There are dangers for Blue and White, whatever it decides. Its opposition to Netanyahu has been more personal than political, and a unity government could slowly void Gantz’s party of purpose. 

Blue and White, Netanyahu may hope, will eventually go the way of other short-lived secular right-wing parties that broke from Likud and donned a centre-right mantle, such as Ariel Sharon’s Kadima and Tzipi Livni’s Hatnua.

Tricky escape from trial

But even if Netanyahu can wriggle free of the straitjacket of electoral maths to which he has been captive for the past 12 months, he still needs to escape the sealed water tank: his imminent trial. 

That may prove far trickier. His hope had been that with a majority in parliament, he could strike a triple blow against the legal and judicial systems. 

The attorney general, Avichai Mandelblit, would have to be removed, and Netanyahu’s bloc could then pass French-style legislation providing him with legal immunity from prosecution while he was running the country.

Armed with an election win, Netanyahu and his supporters are quite capable of turning this moment into a constitutional crisis

In addition, he would intensify his assault on the Supreme Court, stripping it of oversight powers – a long-held dream for the ultra-nationalist right, which sees the judiciary as placing a restraint, however minimal, on its freedom to expand settlements and annex parts of the West Bank.

But the price of an alliance with Blue and White, or sections of it, will probably be Netanyahu’s submission to the trial and the court’s judgment. 

Yet, armed with an election win, Netanyahu and his supporters are quite capable of turning this moment into a constitutional crisis. They will try to frame it as a struggle between a democratically elected prime minister and an unelected, unaccountable, elitist and “leftist” Supreme Court trying to depose him. 

As a Haaretz editorial opined, Netanyahu's victory will be presented as "a vote of no-confidence in the legal system, the police, the prosecution and the attorney general".

Bribes and smears

Netanyahu’s dramatic turnaround in fortunes appears to have had several causes. 

He had been given a forceful tailwind by US President Donald Trump’s release in January of a so-called “peace plan” that effectively promised Netanyahu’s bloc almost everything it wanted: annexation of the most prized sections of the West Bank, leaving Palestinians with remnants that would be impossible to shape into a state

More generally for Israelis keen to see the Palestinian issue disappear once and for all, Netanyahu suggested that he alone could harness the special relationship with Trump to make annexation a reality. 

Netanyahu showered incentives on his ultra-nationalist allies to ensure they turned out in high numbers. That included promising new settlements in key Palestinian areas around East Jerusalem that until now had been a red line with the international community.

Netanyahu, looking over the Israeli settlement of Har Homa on 20 February, announced plans to build thousands of new homes for Jewish settlers in annexed East Jerusalem (AFP)
Netanyahu, looking over the Israeli settlement of Har Homa on 20 February, announced plans to build thousands of new homes for Jewish settlers in annexed East Jerusalem (AFP)

Netanyahu also relentlessly smeared Gantz.

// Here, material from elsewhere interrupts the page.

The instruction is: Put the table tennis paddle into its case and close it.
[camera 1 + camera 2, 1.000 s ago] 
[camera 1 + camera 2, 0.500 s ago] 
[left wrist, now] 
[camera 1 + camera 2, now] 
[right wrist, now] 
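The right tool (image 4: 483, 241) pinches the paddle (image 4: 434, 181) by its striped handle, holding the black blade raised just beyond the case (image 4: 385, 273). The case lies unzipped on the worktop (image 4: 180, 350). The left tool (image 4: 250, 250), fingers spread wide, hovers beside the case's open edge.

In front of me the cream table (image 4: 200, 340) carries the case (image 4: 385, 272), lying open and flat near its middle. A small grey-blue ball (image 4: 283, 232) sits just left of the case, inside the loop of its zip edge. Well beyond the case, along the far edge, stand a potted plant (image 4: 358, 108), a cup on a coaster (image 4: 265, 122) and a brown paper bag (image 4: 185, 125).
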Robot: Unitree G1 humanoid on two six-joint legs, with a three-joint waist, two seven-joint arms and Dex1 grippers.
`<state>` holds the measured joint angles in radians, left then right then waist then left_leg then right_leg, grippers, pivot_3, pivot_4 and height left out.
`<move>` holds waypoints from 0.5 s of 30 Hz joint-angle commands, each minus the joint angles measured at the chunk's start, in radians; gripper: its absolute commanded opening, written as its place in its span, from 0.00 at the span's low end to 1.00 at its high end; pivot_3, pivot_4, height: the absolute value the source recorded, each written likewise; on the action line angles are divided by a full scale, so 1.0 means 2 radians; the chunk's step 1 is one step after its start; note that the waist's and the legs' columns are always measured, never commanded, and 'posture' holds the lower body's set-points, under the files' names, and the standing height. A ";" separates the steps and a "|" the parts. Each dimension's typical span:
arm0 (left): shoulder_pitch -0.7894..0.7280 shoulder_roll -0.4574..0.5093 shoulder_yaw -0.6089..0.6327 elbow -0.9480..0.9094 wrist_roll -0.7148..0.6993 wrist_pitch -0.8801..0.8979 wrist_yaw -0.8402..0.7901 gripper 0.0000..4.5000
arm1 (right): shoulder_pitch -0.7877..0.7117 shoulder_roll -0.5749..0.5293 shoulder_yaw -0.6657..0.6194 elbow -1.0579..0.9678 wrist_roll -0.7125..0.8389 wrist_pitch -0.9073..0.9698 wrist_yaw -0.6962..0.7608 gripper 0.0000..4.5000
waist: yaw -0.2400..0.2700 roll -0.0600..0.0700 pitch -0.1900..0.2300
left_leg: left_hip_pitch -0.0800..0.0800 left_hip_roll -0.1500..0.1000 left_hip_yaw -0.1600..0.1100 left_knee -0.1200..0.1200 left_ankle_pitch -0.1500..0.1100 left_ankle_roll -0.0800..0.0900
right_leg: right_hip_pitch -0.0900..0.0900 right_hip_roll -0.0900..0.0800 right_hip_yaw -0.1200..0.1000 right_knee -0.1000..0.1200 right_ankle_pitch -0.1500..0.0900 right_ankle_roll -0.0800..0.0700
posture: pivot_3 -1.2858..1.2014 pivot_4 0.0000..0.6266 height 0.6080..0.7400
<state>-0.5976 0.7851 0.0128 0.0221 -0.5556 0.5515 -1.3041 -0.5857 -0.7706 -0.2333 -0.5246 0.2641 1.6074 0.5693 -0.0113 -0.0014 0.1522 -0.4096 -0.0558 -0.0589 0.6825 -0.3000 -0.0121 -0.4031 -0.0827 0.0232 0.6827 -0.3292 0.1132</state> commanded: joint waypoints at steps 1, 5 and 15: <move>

Many assumed the strategy would backfire, so transparent were Netanyahu’s dirty tricks, but it looks to have paid off handsomely.

Perhaps most importantly of all, Netanyahu simply wore down the resistance of an electorate tired of repeated elections. 

Gantz’s main problem was that he had no real hope of forming a government without the help of the Palestinian parties in the Joint List. A vote for Gantz simply prevented Netanyahu from winning. It couldn’t end the year-long stalemate

Faced with the likelihood of a fourth election, a section of Gantz’s supporters appear to have given up on their dislike of Netanyahu and returned to his Likud party. 

Anger at land swaps

Overshadowed by the main drama between Netanyahu and Gantz, the other significant election story was a surge of support for the Joint List, the faction representing Israel’s large Palestinian minority. 

If they win 15 seats, as currently predicted, it will be their highest representation in parliament ever – and two more legislators than they won in September. They are now the third-largest party by some margin.

Although it is too early to know for sure why the turnout for the List has jumped, there are three likely explanations. 

Palestinian citizens, a fifth of Israel's population, appear to feel for the first time that their vote matters – or at least that it needs to matter

One is that Palestinian citizens, a fifth of Israel’s population, appear to feel for the first time that their vote matters – or at least that it needs to matter. 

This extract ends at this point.